Sluban saisit toute la spontanéité de ces gamins qui vivent devant l’objectif, sans filtre. « C’est pour ça que la photo leur va si bien. » Lors de son travail dans la prison de Fleury-Mérogis, qui débute en 1995, il passe au moyen format 6×7. « À Fleury, c’est l’unique prison dans laquelle les jeunes laissaient leur lit comme un champ de bataille. » La matière devient palpable. Le détail n’est pas dans la démarche habituelle du photographe franco-slovène. Il devient ici approprié. Ces lits éclairés par la lumière de la lucarne, fascinante évocation d’un drapé des maîtres italiens. Ici, chaque pli est un mot, une souffrance, une trace de vie. « Je suis un rat, seul Dieu me jugera, allez tous vous faire mettre », est-il inscrit au-dessus d’un lit. Chaque inscription est un passage, chaque graffiti est un cri de rage gravé. Klavdij Sluban les appellent les « murs palimpsestes ». Ces lits sont pour lui « une série de portraits ». Et une mémoire du lieu car ce sont sûrement les dernières photos prises du Centre des jeunes détenus (CJD) de la prison de l’Essonne, avant d’être entièrement rénové. Montrer l’état de ces prisons est un acte politique.

Garder la bonne distance, sans voyeurisme. Dans les parloirs de la prison d’Izalco au Salvador, d’une table à l’autre, l’appareil capture le murmure, avec pudeur. Deux personnes se cachent le visage. « Ils protègent leur intimité dans la façon de se tenir », décrit Sluban. Le photographe est intrus. L’intimité semble si fragile, dans ces boxes seulement séparés de grillages. 

Klavdij Sluban
© Klavdij Sluban
Klavdij Sluban
© Klavdij Sluban

Un fils, le regard sombre, fixe l’objectif. Sa main tombe légèrement le long de la table. Elle est délicatement effleurée par les doigts de sa mère, aux rides souriantes. Le toucher est protecteur. Éternelle tendresse maternelle. La photo commence lorsqu’elle ouvre sur une série d’histoires.

« À travers la photographie ces jeunes se reconstituent une identité »

Même après 30 ans à côtoyer ce milieu, Klavdij Sluban « angoisse toujours autant d’aller en prison ». Le premier contact est déterminant. « C’est animal, on se jauge ». Le photographe apprivoise le non-dit. Avant de fusionner. Tout en gardant la distance. 

Par les ateliers de photo, il interroge le rapport à l’image de ces jeunes, leur apprend le regard. « La photographie est une manière de représenter le réel et de se représenter soi-même. À travers elle, ces jeunes se reconstituent aussi une identité. » 

Klavdij Sluban
Prison de Izalco, Salvador, 2008, Klavdij Sluban 48-35 © Klavdij Sluban

Le professeur est lui-même surpris par l’attirance des jeunes détenus vers l’acte photographique : « Pas une seule fois, pas un seul selfie n’est fait. Ils passent l’appareil à leur copain. C’est toujours le copain. Et ils donnent les directives. » L’éducation de l’œil, le cadrage. Ces ados comprennent que l’on capture la représentation de la réalité. « Ce sont des photos fortes, intenses, elles sont faites dans la nécessité. C’est ce qui manque dans les photos que l’on peut voir sur les réseaux sociaux. Il n’y a aucune nécessité à les avoir faites. Quand il n’y a pas nécessité, on est dans le mou, dans le tiède, dans le ramolli. »
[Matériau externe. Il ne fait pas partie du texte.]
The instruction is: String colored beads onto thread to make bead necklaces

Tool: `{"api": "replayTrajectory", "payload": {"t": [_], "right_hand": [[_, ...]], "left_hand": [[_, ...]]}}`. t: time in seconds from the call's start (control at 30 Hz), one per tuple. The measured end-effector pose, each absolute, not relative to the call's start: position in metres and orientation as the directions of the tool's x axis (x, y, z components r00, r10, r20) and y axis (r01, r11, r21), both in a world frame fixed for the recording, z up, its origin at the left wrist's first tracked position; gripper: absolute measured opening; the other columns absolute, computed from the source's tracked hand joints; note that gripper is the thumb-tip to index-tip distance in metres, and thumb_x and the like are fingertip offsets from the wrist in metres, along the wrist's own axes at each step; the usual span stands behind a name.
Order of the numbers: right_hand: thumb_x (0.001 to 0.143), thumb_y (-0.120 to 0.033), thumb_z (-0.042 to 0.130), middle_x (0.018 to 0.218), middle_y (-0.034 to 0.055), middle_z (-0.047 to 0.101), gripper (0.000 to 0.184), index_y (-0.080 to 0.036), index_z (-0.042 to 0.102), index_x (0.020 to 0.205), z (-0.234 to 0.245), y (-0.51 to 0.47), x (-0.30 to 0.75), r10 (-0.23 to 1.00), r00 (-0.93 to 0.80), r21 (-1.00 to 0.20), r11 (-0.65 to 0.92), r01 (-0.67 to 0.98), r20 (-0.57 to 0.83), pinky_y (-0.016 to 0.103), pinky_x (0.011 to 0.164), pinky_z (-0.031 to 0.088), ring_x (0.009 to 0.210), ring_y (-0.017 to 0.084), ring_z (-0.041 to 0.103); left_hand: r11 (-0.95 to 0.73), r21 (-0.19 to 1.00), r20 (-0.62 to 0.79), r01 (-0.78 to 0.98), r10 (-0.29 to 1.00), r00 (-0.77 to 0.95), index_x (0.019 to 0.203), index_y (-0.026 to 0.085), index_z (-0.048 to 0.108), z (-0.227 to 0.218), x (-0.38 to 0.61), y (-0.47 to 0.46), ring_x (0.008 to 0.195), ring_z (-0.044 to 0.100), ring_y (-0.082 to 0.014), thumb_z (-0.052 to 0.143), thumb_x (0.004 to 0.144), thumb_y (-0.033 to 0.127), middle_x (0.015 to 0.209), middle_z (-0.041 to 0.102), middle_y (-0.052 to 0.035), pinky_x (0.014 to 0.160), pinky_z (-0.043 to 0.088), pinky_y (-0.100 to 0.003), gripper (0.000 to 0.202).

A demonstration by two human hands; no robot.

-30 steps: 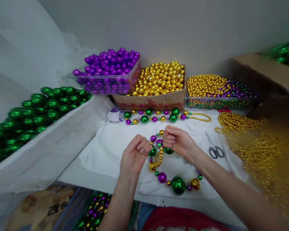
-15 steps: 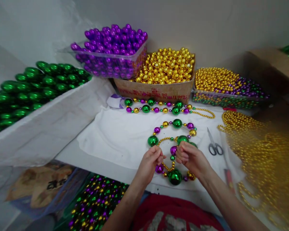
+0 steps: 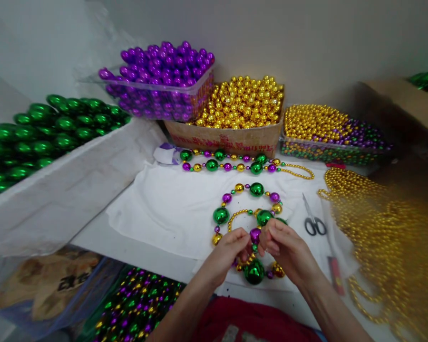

Il l’a dit, son dernier ouvrage photo sera entièrement dédié aux clichés pris par ces adolescents. Trente ans d’archives où la photo a gommé, un instant, la vie entre les barreaux, qu’il conserve comme un trésor. 

PhotoDoc, du 20 au 22 mai, Halle des Blancs Manteaux. 48 rue Vieille du Temple, 75004 Paris. In Vivo, Edition IIKKI, 84 pages + vinyle, 70€. Des coffrets-sculpture en métal conçus et réalisés manuellement par Klavdij Sluban sont disponibles en édition limitée.